_Task prompt:_ Work out how many lines below contain "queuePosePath". Provide only the figure.

_Supplied records:_
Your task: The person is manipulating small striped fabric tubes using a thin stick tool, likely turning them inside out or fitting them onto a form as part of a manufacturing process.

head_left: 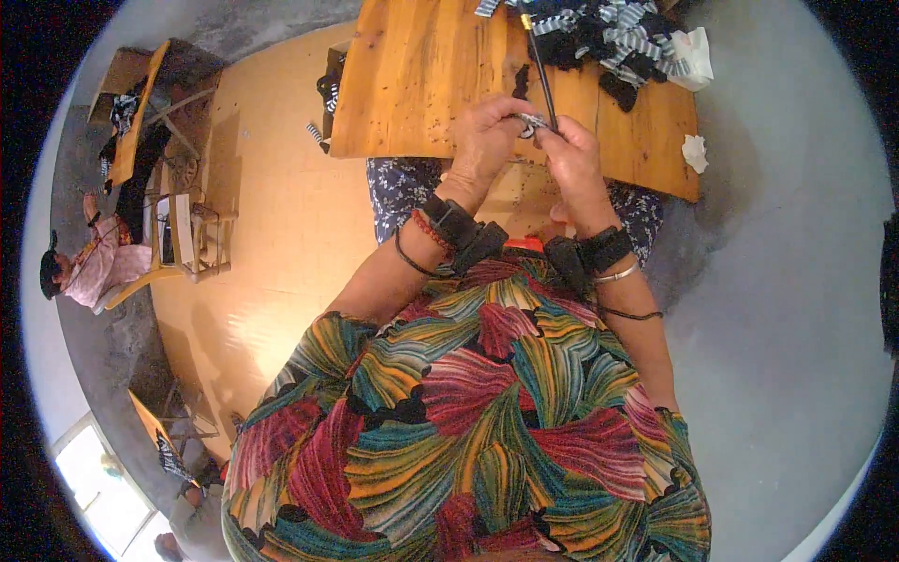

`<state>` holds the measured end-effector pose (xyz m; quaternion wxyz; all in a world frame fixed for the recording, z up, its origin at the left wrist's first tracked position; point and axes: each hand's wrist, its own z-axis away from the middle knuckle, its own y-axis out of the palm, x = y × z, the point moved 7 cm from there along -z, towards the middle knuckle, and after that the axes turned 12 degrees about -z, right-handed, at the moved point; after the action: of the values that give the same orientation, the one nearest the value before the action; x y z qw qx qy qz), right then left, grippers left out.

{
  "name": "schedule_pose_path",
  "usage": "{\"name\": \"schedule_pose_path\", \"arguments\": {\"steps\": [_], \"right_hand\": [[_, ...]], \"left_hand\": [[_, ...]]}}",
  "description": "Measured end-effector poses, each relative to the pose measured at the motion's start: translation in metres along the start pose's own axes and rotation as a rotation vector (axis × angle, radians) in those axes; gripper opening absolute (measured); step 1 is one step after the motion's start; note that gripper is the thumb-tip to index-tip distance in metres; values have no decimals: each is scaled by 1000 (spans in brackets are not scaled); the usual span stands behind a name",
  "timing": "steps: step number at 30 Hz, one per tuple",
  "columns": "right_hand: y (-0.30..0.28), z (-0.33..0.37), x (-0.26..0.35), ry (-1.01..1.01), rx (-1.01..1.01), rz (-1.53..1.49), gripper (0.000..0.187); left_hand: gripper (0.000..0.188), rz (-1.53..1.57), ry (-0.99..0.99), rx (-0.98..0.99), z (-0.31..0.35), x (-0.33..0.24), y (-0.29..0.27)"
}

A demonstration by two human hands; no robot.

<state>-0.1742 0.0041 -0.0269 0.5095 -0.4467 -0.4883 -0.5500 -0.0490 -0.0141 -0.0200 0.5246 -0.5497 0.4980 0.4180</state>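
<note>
Both hands are raised together at the near edge of the wooden table [412,84]. My left hand [485,142] pinches a small grey-and-white striped piece [534,121], which looks like cloth. My right hand [574,167] is closed at the other side of the same piece, thumb and fingers pressed together. A thin black rod [542,70] with a gold-coloured band runs from the far side of the table down to my right fingertips. Whether that hand grips the rod or only meets it, I cannot tell. A small black scrap [521,82] lies just beyond my hands.
Black and striped cloth pieces [604,37] are heaped at the far right, beside a white bag [691,59]. Crumpled white paper [694,153] lies at the right edge. A box [331,98] with striped pieces stands left of the table. Further left, another person [117,258] sits near a chair [192,239].
</note>
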Motion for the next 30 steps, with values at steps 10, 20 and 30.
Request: {"name": "schedule_pose_path", "arguments": {"steps": [10,20,30], "right_hand": [[10,4,16,-252,-56,501,10],[-2,-4,1,-195,-89,147,6],[2,4,4,-35,-34,-342,5]], "left_hand": [[13,776,-475,81,7,52,15],[23,995,-408,368,17,20,28],[19,438,-361,62,19,18,7]]}}
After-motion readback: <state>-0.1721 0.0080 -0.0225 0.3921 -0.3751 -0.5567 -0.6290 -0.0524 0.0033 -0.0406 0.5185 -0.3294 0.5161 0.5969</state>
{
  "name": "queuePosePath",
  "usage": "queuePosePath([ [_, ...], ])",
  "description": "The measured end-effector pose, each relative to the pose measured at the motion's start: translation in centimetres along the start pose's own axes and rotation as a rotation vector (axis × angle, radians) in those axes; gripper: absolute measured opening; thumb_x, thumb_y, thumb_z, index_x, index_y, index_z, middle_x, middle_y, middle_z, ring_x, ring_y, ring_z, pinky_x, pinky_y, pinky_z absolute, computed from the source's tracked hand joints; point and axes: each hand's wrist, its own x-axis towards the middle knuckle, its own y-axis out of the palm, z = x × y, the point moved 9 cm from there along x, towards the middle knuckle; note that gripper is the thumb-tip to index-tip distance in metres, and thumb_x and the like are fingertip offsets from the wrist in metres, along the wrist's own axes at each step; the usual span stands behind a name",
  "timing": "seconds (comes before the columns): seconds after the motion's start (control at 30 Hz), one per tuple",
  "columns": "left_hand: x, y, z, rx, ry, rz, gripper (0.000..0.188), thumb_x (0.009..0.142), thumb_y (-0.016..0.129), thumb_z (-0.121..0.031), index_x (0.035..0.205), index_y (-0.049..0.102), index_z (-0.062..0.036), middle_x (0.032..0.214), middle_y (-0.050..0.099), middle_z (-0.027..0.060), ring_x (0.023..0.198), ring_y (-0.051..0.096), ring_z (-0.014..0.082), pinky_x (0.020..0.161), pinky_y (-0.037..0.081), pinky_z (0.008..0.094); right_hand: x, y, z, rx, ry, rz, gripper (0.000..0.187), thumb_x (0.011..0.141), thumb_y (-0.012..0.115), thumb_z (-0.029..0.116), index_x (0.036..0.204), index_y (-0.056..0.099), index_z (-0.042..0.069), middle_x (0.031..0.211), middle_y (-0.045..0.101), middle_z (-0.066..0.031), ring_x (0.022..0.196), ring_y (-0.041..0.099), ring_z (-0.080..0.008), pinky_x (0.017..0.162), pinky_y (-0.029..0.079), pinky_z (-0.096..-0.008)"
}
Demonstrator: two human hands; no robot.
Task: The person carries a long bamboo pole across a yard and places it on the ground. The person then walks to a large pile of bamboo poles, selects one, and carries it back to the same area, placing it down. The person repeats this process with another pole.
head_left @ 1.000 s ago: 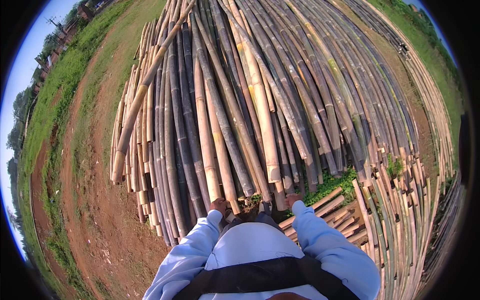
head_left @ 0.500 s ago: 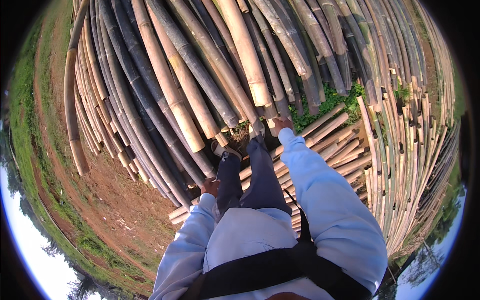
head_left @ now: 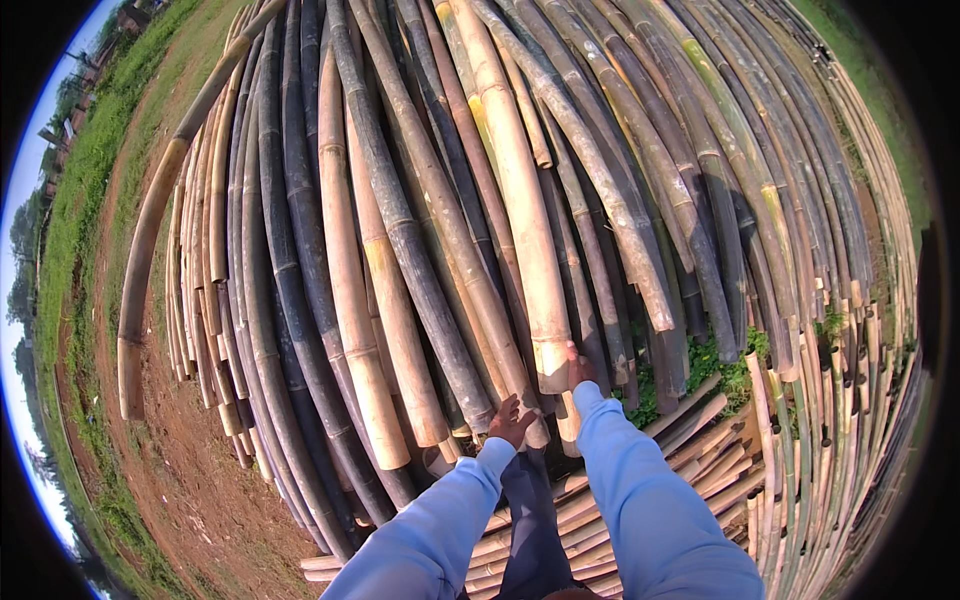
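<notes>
Long bamboo poles lie side by side, their cut ends pointing toward me. My right hand (head_left: 579, 368) is closed against the right side of a thick pale bamboo pole (head_left: 527, 250), close to its cut end; part of the grip is hidden. To its left and slightly nearer, my left hand (head_left: 511, 424) is open with fingers spread. It hovers over or touches the end of a mottled brown bamboo pole (head_left: 480, 300); which of the two I cannot tell. A dark grey bamboo pole (head_left: 415, 245) ends just left of that hand.
Shorter cut bamboo lengths (head_left: 690, 450) lie crosswise below the pole ends, around my legs. More bamboo stacks (head_left: 800, 440) stand at right. Green plants (head_left: 705, 370) grow between piles. Reddish soil (head_left: 190, 490) and grass (head_left: 75, 200) are at left. One curved pole (head_left: 150, 270) sticks out far left.
My left hand has left a dark pole at the left and moved right, toward the middle. My right hand has shifted onto the thick pale pole's end. The view has tilted up.
</notes>
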Motion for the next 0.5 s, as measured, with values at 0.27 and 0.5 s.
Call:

_Solved exercise:_ 2